--- EXERCISE DIRECTIONS ---
Write the entries below out again without a single difference.

══ PROVIDED RECORDS

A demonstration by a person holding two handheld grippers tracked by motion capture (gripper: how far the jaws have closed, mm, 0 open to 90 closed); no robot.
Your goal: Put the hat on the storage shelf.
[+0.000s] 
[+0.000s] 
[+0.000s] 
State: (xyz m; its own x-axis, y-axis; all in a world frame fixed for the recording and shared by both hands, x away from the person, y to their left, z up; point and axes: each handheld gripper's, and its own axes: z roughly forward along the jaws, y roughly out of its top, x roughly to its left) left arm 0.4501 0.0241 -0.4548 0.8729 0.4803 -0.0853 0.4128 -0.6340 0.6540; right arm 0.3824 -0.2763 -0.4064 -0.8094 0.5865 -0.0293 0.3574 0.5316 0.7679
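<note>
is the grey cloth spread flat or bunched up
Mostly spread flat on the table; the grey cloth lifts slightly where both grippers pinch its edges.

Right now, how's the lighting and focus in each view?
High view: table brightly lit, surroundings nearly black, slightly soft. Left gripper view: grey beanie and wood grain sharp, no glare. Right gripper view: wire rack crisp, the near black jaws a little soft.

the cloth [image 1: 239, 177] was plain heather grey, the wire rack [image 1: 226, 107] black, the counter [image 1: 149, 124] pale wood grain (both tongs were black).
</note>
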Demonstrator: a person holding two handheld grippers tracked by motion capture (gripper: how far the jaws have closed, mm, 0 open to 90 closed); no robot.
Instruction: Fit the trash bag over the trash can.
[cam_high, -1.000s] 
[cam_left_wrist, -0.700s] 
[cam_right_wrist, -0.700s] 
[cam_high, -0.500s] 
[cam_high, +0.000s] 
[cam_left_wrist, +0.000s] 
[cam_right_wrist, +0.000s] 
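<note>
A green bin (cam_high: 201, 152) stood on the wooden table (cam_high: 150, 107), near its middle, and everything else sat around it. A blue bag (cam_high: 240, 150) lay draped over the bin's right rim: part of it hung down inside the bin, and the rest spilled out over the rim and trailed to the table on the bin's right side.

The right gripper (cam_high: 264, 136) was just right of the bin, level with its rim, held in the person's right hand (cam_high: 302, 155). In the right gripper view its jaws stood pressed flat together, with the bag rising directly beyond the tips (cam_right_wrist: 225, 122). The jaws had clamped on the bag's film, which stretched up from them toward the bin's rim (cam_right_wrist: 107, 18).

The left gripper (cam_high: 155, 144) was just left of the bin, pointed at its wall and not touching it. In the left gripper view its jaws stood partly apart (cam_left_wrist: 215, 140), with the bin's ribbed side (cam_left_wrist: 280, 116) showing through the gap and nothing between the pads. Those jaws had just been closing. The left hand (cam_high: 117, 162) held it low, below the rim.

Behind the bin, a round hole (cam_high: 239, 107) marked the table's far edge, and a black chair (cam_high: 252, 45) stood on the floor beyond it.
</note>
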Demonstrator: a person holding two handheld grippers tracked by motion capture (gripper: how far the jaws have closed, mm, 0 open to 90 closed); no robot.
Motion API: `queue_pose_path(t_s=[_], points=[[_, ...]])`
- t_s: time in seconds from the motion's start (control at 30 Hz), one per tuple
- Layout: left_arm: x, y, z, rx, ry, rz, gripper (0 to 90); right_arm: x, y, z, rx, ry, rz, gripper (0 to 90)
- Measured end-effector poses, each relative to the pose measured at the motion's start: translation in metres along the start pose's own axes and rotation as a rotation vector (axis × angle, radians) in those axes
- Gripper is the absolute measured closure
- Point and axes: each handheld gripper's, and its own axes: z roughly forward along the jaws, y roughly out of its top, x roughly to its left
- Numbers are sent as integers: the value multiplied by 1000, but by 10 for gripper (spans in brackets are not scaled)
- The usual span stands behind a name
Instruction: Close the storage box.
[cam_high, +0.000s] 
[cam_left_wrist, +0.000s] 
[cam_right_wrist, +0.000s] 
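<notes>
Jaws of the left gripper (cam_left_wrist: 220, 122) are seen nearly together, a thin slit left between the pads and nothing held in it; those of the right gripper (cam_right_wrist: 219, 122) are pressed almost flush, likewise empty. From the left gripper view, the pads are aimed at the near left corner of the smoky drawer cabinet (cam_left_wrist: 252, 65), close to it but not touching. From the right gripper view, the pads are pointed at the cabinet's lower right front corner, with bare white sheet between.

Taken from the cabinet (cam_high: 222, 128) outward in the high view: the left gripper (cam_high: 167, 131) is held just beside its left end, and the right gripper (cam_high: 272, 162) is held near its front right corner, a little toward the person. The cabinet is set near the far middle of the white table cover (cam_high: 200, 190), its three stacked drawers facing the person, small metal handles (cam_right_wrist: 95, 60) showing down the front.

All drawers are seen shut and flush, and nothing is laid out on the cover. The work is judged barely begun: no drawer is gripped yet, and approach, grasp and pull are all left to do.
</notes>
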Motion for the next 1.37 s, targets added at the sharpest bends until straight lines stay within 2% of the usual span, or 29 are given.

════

--- EXERCISE OUTPUT ---
A demonstration by a person holding two handheld grippers tracked by motion capture (gripper: how far the jaws have closed, mm, 0 open to 90 closed); no robot.
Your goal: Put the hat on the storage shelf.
[+0.000s] 
[+0.000s] 
[+0.000s] 
State: (xyz m; its own x-axis, y-axis; all in a world frame fixed for the recording and shared by both hands, x away from the person, y to their left, z up; point and axes: each handheld gripper's, and its own axes: z roughly forward along the jaws, y roughly out of its top, x roughly to its left) left arm 0.4501 0.0241 -0.4548 0.8729 0.4803 -0.0853 0.4128 -0.6340 0.6540; right arm 0.3824 -0.2763 -0.4064 -0.8094 0.5865 -0.0293 0.3574 0.5316 0.7679
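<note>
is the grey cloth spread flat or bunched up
Mostly spread flat on the table; the grey cloth lifts slightly where both grippers pinch its edges.

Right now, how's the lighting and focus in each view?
High view: table brightly lit, surroundings nearly black, slightly soft. Left gripper view: grey beanie and wood grain sharp, no glare. Right gripper view: wire rack crisp, the near black jaws a little soft.

the cloth [image 1: 239, 177] was plain heather grey, the wire rack [image 1: 226, 107] black, the counter [image 1: 149, 124] pale wood grain (both tongs were black).
</note>
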Demonstrator: a person holding two handheld grippers tracked by motion capture (gripper: how far the jaws have closed, mm, 0 open to 90 closed); no robot.
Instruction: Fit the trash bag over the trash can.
[cam_high, -1.000s] 
[cam_left_wrist, -0.700s] 
[cam_right_wrist, -0.700s] 
[cam_high, -0.500s] 
[cam_high, +0.000s] 
[cam_left_wrist, +0.000s] 
[cam_right_wrist, +0.000s] 
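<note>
A green bin (cam_high: 201, 152) stood on the wooden table (cam_high: 150, 107), near its middle, and everything else sat around it. A blue bag (cam_high: 240, 150) lay draped over the bin's right rim: part of it hung down inside the bin, and the rest spilled out over the rim and trailed to the table on the bin's right side.

The right gripper (cam_high: 264, 136) was just right of the bin, level with its rim, held in the person's right hand (cam_high: 302, 155). In the right gripper view its jaws stood pressed flat together, with the bag rising directly beyond the tips (cam_right_wrist: 225, 122). The jaws had clamped on the bag's film, which stretched up from them toward the bin's rim (cam_right_wrist: 107, 18).

The left gripper (cam_high: 155, 144) was just left of the bin, pointed at its wall and not touching it. In the left gripper view its jaws stood partly apart (cam_left_wrist: 215, 140), with the bin's ribbed side (cam_left_wrist: 280, 116) showing through the gap and nothing between the pads. Those jaws had just been closing. The left hand (cam_high: 117, 162) held it low, below the rim.

Behind the bin, a round hole (cam_high: 239, 107) marked the table's far edge, and a black chair (cam_high: 252, 45) stood on the floor beyond it.
</note>
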Demonstrator: a person holding two handheld grippers tracked by motion capture (gripper: how far the jaws have closed, mm, 0 open to 90 closed); no robot.
Motion API: `queue_pose_path(t_s=[_], points=[[_, ...]])`
- t_s: time in seconds from the motion's start (control at 30 Hz), one per tuple
- Layout: left_arm: x, y, z, rx, ry, rz, gripper (0 to 90); right_arm: x, y, z, rx, ry, rz, gripper (0 to 90)
- Measured end-effector poses, each relative to the pose measured at the motion's start: translation in metres along the start pose's own axes and rotation as a rotation vector (axis × angle, radians) in those axes
- Gripper is the absolute measured closure
- Point and axes: each handheld gripper's, and its own axes: z roughly forward along the jaws, y roughly out of its top, x roughly to its left
- Numbers are sent as integers: the value multiplied by 1000, but by 10 for gripper (spans in brackets are not scaled)
- The usual span stands behind a name
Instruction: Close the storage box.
[cam_high, +0.000s] 
[cam_left_wrist, +0.000s] 
[cam_right_wrist, +0.000s] 
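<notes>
Jaws of the left gripper (cam_left_wrist: 220, 122) are seen nearly together, a thin slit left between the pads and nothing held in it; those of the right gripper (cam_right_wrist: 219, 122) are pressed almost flush, likewise empty. From the left gripper view, the pads are aimed at the near left corner of the smoky drawer cabinet (cam_left_wrist: 252, 65), close to it but not touching. From the right gripper view, the pads are pointed at the cabinet's lower right front corner, with bare white sheet between.

Taken from the cabinet (cam_high: 222, 128) outward in the high view: the left gripper (cam_high: 167, 131) is held just beside its left end, and the right gripper (cam_high: 272, 162) is held near its front right corner, a little toward the person. The cabinet is set near the far middle of the white table cover (cam_high: 200, 190), its three stacked drawers facing the person, small metal handles (cam_right_wrist: 95, 60) showing down the front.

All drawers are seen shut and flush, and nothing is laid out on the cover. The work is judged barely begun: no drawer is gripped yet, and approach, grasp and pull are all left to do.
</notes>
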Motion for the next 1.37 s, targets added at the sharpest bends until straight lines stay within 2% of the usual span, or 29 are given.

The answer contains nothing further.